▶ What the task asks:
Can you retype every record below exactly as written?

▶ Provided records:
--- START ---

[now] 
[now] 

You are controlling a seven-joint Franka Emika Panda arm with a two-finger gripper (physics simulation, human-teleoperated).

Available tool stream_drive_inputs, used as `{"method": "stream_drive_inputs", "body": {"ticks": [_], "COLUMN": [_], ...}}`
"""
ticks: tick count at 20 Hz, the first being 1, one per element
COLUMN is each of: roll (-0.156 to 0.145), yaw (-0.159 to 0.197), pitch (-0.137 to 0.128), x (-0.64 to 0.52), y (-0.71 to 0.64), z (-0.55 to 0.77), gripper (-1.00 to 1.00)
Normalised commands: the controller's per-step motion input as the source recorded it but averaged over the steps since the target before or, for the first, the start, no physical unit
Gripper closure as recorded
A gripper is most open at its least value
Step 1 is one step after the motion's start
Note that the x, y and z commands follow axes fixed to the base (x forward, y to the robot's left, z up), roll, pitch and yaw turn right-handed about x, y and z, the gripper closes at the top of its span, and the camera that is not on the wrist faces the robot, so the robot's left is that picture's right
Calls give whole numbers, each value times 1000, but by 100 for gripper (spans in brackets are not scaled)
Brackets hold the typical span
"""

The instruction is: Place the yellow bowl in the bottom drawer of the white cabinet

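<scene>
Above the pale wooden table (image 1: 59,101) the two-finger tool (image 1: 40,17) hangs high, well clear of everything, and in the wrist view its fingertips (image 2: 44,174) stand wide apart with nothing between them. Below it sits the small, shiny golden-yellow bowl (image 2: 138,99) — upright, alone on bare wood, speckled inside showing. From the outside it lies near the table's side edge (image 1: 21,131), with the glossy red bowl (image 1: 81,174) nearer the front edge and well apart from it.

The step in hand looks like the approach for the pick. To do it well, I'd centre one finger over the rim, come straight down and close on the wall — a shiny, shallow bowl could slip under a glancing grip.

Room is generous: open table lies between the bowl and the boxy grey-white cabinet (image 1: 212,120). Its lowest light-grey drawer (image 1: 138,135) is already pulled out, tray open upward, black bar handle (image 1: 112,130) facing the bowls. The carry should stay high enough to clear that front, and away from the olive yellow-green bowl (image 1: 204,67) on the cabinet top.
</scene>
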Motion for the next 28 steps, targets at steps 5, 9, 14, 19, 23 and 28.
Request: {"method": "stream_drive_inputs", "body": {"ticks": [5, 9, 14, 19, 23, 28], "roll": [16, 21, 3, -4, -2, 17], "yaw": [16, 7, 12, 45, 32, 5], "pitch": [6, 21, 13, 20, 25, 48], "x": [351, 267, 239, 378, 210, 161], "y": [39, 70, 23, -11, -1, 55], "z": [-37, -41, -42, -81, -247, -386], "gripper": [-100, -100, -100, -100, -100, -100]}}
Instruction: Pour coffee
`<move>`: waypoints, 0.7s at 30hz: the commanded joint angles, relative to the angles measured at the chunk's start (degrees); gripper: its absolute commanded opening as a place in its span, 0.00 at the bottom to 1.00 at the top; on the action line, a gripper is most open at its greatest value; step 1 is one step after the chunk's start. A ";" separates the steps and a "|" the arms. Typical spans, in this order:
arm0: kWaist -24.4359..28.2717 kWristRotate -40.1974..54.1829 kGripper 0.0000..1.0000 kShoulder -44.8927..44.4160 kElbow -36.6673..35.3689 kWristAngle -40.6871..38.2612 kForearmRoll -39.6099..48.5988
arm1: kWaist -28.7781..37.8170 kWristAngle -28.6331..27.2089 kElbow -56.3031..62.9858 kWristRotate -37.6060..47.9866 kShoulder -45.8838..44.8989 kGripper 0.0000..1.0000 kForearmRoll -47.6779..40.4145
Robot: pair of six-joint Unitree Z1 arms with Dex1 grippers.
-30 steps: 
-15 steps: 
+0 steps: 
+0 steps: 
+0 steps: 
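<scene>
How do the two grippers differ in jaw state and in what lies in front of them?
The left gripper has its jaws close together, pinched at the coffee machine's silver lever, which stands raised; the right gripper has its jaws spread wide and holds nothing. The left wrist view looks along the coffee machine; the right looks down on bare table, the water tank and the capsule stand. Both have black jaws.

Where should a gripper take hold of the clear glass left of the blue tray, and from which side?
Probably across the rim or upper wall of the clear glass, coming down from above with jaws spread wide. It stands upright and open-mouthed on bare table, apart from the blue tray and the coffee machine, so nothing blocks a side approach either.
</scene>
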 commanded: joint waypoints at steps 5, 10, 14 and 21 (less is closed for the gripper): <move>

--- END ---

▶ Exercise output:
[now] 
[now] 

You are controlling a seven-joint Franka Emika Panda arm with a two-finger gripper (physics simulation, human-teleoperated).

Available tool stream_drive_inputs, used as `{"method": "stream_drive_inputs", "body": {"ticks": [_], "COLUMN": [_], ...}}`
"""
ticks: tick count at 20 Hz, the first being 1, one per element
COLUMN is each of: roll (-0.156 to 0.145), yaw (-0.159 to 0.197), pitch (-0.137 to 0.128), x (-0.64 to 0.52), y (-0.71 to 0.64), z (-0.55 to 0.77), gripper (-1.00 to 1.00)
Normalised commands: the controller's per-step motion input as the source recorded it but averaged over the steps since the target before or, for the first, the start, no physical unit
Gripper closure as recorded
A gripper is most open at its least value
Step 1 is one step after the motion's start
Note that the x, y and z commands follow axes fixed to the base (x forward, y to the robot's left, z up), roll, pitch and yaw turn right-handed about x, y and z, the gripper closes at the top of its span, and the camera that is not on the wrist faces the robot, so the robot's left is that picture's right
Calls give whole numbers, each value times 1000, but by 100 for gripper (spans in brackets are not scaled)
Brackets hold the typical span
"""

The instruction is: Place the yellow bowl in the bottom drawer of the white cabinet

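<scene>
Above the pale wooden table (image 1: 59,101) the two-finger tool (image 1: 40,17) hangs high, well clear of everything, and in the wrist view its fingertips (image 2: 44,174) stand wide apart with nothing between them. Below it sits the small, shiny golden-yellow bowl (image 2: 138,99) — upright, alone on bare wood, speckled inside showing. From the outside it lies near the table's side edge (image 1: 21,131), with the glossy red bowl (image 1: 81,174) nearer the front edge and well apart from it.

The step in hand looks like the approach for the pick. To do it well, I'd centre one finger over the rim, come straight down and close on the wall — a shiny, shallow bowl could slip under a glancing grip.

Room is generous: open table lies between the bowl and the boxy grey-white cabinet (image 1: 212,120). Its lowest light-grey drawer (image 1: 138,135) is already pulled out, tray open upward, black bar handle (image 1: 112,130) facing the bowls. The carry should stay high enough to clear that front, and away from the olive yellow-green bowl (image 1: 204,67) on the cabinet top.
</scene>
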Motion for the next 28 steps, targets at steps 5, 9, 14, 19, 23 and 28.
Request: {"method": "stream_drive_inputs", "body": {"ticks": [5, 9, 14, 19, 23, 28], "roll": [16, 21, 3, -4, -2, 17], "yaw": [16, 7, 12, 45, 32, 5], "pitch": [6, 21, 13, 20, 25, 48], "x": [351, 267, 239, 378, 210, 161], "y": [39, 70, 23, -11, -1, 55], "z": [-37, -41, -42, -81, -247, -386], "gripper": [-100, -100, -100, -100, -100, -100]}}
Instruction: Pour coffee
`<move>`: waypoints, 0.7s at 30hz: the commanded joint angles, relative to the angles measured at the chunk's start (degrees); gripper: its absolute commanded opening as a place in its span, 0.00 at the bottom to 1.00 at the top; on the action line, a gripper is most open at its greatest value; step 1 is one step after the chunk's start. A ";" separates the steps and a "|" the arms. Typical spans, in this order:
arm0: kWaist -24.4359..28.2717 kWristRotate -40.1974..54.1829 kGripper 0.0000..1.0000 kShoulder -44.8927..44.4160 kElbow -36.6673..35.3689 kWristAngle -40.6871..38.2612 kForearmRoll -39.6099..48.5988
arm1: kWaist -28.7781..37.8170 kWristAngle -28.6331..27.2089 kElbow -56.3031..62.9858 kWristRotate -37.6060..47.9866 kShoulder -45.8838..44.8989 kGripper 0.0000..1.0000 kForearmRoll -47.6779..40.4145
Robot: pair of six-joint Unitree Z1 arms with Dex1 grippers.
-30 steps: 
-15 steps: 
+0 steps: 
+0 steps: 
+0 steps: 
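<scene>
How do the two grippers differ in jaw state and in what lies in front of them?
The left gripper has its jaws close together, pinched at the coffee machine's silver lever, which stands raised; the right gripper has its jaws spread wide and holds nothing. The left wrist view looks along the coffee machine; the right looks down on bare table, the water tank and the capsule stand. Both have black jaws.

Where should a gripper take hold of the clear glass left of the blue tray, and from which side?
Probably across the rim or upper wall of the clear glass, coming down from above with jaws spread wide. It stands upright and open-mouthed on bare table, apart from the blue tray and the coffee machine, so nothing blocks a side approach either.
</scene>
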 commanded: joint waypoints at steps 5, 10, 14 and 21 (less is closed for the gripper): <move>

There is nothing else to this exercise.